Blue Moon〜小さな夜の奇跡〜
『バレンタインの愛の曲か……』

その日の夜遅く、早速電話で相談すると、想も真剣に考え始めた。
久しぶりに聞く想の声に少しドキッとして、小夜は顔を赤らめる。
お正月に会った切り、半月ほど顔を合わせていなかった。
想が忙しいのもあるが、小夜はなるべく会う回数を減らそうと思っていた。
誰かに見られては困るし、こうして電話をするだけで充分幸せだから。

(でもそろそろ会いたいな)

本題とは別のことを考え始めた小夜は、いけない、と真顔に戻る。

「想、なにか思いつかない? お母さんからクラシックピアノ教わってたんだよね?」
『ああ。だけどビシビシしごかれただけで、曲の思い出なんてほとんどないな。ましてや、愛の曲なんて』
「そ、そうなのね。想のお母さんって、厳しかったんだ」
『普段はおっとりしてるけどな。ピアノ弾くと人が変わる感じ』
「へえ。想の今の活躍も、喜んでくれてるでしょうね」
『いや。俺がクラシックの道に進まなかったから、見捨てられたかな。どんな曲書いてるかなんて、きっと知らないと思う』
「そうなの?」
『ああ。年の離れた高三の妹がいてさ、音大に推薦で受かったから、そっちに大喜びしてる』

初めて聞く話に、小夜は興味津々になった。

「想、高校生の妹さんがいるんだ! 美人でしょうねえ。
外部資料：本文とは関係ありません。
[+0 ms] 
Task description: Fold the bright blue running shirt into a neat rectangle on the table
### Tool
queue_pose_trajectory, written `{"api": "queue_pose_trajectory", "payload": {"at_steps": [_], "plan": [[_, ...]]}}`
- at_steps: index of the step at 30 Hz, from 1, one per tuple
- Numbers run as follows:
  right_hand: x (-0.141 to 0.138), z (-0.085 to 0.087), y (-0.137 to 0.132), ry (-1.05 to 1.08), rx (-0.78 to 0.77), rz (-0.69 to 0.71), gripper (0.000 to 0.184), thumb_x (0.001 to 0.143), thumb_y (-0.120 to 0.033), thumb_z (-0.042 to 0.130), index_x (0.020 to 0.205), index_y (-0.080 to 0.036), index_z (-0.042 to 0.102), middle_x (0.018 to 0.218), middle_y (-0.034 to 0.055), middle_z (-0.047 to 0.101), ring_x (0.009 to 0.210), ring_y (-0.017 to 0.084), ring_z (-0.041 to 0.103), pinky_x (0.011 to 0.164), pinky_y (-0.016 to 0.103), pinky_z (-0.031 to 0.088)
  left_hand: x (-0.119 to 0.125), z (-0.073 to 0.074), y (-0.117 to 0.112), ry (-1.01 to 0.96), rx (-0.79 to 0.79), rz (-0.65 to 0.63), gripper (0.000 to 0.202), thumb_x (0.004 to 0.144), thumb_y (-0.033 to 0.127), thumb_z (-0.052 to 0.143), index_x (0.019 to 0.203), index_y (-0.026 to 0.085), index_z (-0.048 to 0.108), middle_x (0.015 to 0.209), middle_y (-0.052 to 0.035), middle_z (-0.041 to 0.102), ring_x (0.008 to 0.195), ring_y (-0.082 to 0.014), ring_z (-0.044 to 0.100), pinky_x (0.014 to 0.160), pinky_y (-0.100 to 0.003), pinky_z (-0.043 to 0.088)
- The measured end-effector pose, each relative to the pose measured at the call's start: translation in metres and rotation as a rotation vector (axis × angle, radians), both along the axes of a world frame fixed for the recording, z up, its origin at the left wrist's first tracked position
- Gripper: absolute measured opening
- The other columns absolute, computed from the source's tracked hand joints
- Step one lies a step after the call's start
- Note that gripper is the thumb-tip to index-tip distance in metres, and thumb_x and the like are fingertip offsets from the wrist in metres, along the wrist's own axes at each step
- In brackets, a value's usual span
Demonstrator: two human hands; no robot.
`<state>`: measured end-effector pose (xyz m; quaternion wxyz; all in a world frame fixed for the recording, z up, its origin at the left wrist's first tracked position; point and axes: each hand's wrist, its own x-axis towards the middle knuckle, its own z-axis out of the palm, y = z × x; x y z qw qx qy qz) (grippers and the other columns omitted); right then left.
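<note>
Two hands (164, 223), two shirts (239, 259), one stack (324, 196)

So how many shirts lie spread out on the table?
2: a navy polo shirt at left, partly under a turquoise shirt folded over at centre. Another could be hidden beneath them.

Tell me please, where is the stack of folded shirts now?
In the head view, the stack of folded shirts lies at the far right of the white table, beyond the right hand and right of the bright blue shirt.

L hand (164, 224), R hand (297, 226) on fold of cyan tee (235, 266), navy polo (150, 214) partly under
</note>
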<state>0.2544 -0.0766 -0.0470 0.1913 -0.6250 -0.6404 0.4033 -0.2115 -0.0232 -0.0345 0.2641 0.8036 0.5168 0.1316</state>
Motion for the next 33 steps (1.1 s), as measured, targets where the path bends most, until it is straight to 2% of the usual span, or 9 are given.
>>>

彼氏とかいるんでしょ?」
『知るかよ。そんなの兄貴に知られたくないだろうし』
「確かに。私もお兄ちゃんには知られたくないな」
『小夜も兄弟いるんだ』
「うん。三歳年上の二十七歳で、普通のサラリーマンやってる」
『えっ、俺と同い年じゃないか? 来月、俺も二十七になるから』
「ほんと? やだ! お兄ちゃんと想なんて全然違う……ってそうじゃなくて。想、来月お誕生日なの? 何日?」
『十五日』

ということは、バレンタインデーの翌日になる。

「私、張り切ってお祝いしたい! その日、ちょっとだけでも会えない?」
『お祝いなんていいよ。けど、小夜には会いたい』
「じゃあバレンタインデーの演奏が終わったら、ホテルの部屋で会わない? そうすればバレンタインも一緒に過ごせるし、十五日に日付けが変わった瞬間にお祝いできるから」
『わかった、ありがとう。仕事が終わったらすぐに向かう』
「うん! 部屋の予約は私がしておくね。ふふっ、楽しみ!」
『俺もだ』

心は早くもバレンタインデーに行ってしまい、肝心の曲の相談もしないまま、二人はひたすら待ち切れないとばかりにわくわくしていた。